The Authentication Workflow

The authentication workflow consists of a multi-steps process to login (authenticate) a user such that the user can later access specific pages and APIs. The authentication workflow could involve registration steps but it is not necessary (How to enable/disable registration?).

Login/Authentication

There are 3 ways to authenticate a user on your site.

MethodMFA supportserver-side revokation
Cookieyesper user
JWT (what is it?)yesall users at once
API Keynoper user

The Cookie and JWT workflow follow the same sequence of pages presented to the user. If you prefer to call the auth APIs directly, you will have to design pages and the associated business logic to gather the information required yourself.

Identifying a user: Username, email and phone

The authentication workflow starts by identifying a user through a unique username, e-mail address or phone number. This can be done through an activate, login, or recover credentials pages.

The next steps in the authentication workflow depend on the identified user. Theses steps can either:

  • Show login disabled - Login can be disabled for a class of users (How to enable/disable login?)
  • Redirect to Single Sign-On (SSO) - specific e-mail domains can be marked such that authentication is delegated to a third-party. This is typically the case in B2B (If you need setup SAML identity providers for your site, please contact us).
  • Continue with multi-factor authentication (MFA)

Single Sign-On and Social Login

Single Sign-On (SSO) and Social Login, both, delegate authentication to a third-party identity provider. The key difference is that a user whose e-mail domain is identified to require a SSO workflow must authenticate through the third-party SSO provider. Social Login is a convienient workflow for users that prefer to authenticate through a third party (ex: GMail). It does not prevent users to register a full-blown account with your Website and use djaoapp multi-factor authentication workflow instead.

Multi-factor authentication

Your site provides three authentication out-of-box that can be combined into a multi-factor authentication workflow.

Password

Passwords are in the something you know category. This means that as long as your password is not easily guessable and you can remember it, it is very difficult to steal. As something solely stored in your head, passwords also have the advantage to support self-incrimination defenses in most places.

OTP verification

Your site supports Time-based One-Time Password (T-OTP) on a per-user basis. These are 6 digits code that are randomly generated at regular intervals from an initial seed. When enabling OTP, a user is presented with an initial seed as a QR code. The user will typically scan this QR code with a OTP authenticator app (ex: Google Authenticator). After which, when asked about the OTP by your site, they can read it in their authenticator app.

Because there is no communication prior to authentication through the OTP code between a user and your site, OTP are usually considered very secure. Of course, you should be careful not to loose your phone (if that is where the authenticator app resides).

Email verification

Your site can send a one-time link or a one-time code to a user that is later used to verify the user has access to that e-mail address.

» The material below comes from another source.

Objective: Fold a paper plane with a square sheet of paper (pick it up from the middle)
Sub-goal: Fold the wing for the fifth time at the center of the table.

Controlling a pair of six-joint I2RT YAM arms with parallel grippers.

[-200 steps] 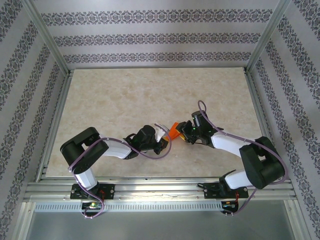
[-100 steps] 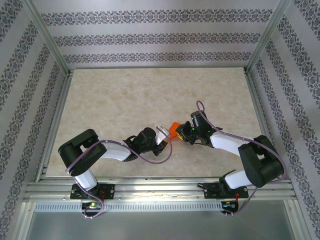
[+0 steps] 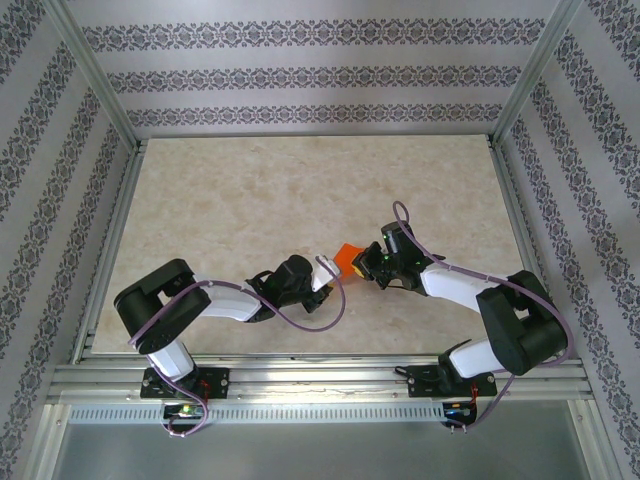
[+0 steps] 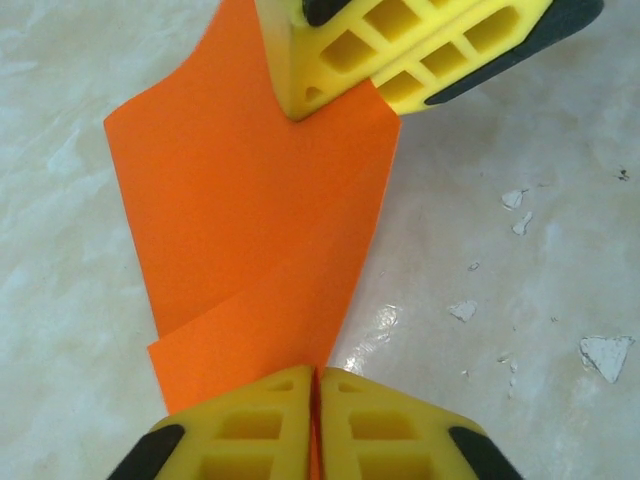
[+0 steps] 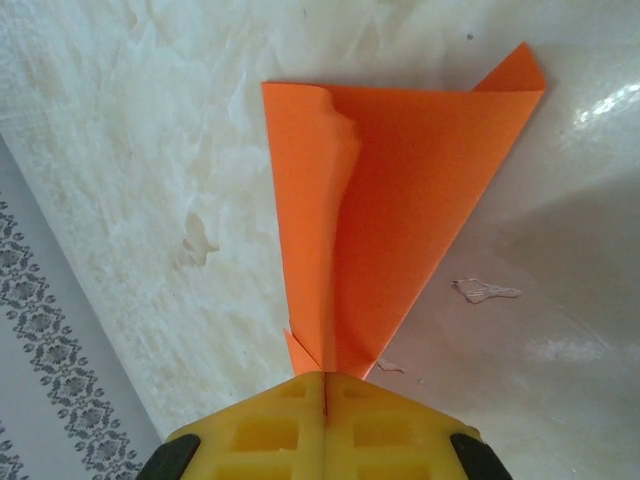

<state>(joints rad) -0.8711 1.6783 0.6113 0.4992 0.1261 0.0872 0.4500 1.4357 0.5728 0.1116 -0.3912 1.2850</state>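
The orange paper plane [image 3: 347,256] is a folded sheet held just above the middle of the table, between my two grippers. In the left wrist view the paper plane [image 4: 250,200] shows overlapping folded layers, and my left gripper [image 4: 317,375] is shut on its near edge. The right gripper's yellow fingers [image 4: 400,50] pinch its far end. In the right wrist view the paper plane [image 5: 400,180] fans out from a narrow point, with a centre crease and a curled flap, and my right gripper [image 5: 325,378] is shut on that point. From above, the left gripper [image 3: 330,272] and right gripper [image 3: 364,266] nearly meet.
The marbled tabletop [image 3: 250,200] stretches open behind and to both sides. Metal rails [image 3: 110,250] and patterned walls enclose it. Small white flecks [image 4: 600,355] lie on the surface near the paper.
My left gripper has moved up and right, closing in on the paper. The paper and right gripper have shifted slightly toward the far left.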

Back links are convinient to a user (just click it) but with the amount of phishing e-mail sent around, many enterprise security teams will stress the "do not click a link in an e-mail" cybersecurity policy. Furthermore many enterprises e-mail servers will also be configured to lower scores on e-mail with links in them. As a result, sending one-time codes instead of one-time links is also available.

Phone verification

Phone verification works the same as e-mail verification. One-time backlinks are convienient if a user access your site on a smart phone. Codes are otherwise more convienient when a user logs into your site on a Desktop computer.

NOTES

Due to additional cost to send SMS to a phone, please contact us to enable phone verification on your site.

Nefarious bots considerations

Public pages are very much suject to bots automation, more so registration and login pages are prime targets for nefarious bots.

Both registration and login pages on your site support a specific rate limiting algorithm to prevent fake accounts creation and password brute force attacks respectively.

Register

It is possible to implement a variety of registration pages on your site, from frictionless registration, requiring just a full name and an e-mail (or phone number), to a ten fields form containing a password, full street address and/or your own custom fields.

Onboarding after authentication

At this point the user is authenticated. These steps are thus not technically part of the authentication workflow. None-the-less they are common enough, especially on registration, that they will be mentionned here.

Signing terms of use

Accepting the terms of use for the Website can be done through a custom field on the registration page, but it can also be done as a separate step in the authentication workflow.

In cases you update the terms of use and want current users to accept the new terms before continuing, you can do so by updating the date after which terms of use must be signed and add a "Agreed to Terms of Use" rule on the pages requiring signature of the new agreement.

Connecting to a profile

User and profile accounts are separate concepts. This enables you to implement:

  • a single login for multiple organization profiles
  • a parent having access to their personal and their children profiles

As a result, a key step of onboarding is to either create a new profile or connect to an existing profile.

For B2C Websites that primarly deal with individuals, it is possible to bypass this step by creating an implicit profile from a registered user. This can be done:

  • At registration, by requiring a physical address (i.e. add the street_address, locality, region, postal_code, and/or country in your registration form).
  • Through the is_personal field in a pricing plan, and a subscribed to plan access rule.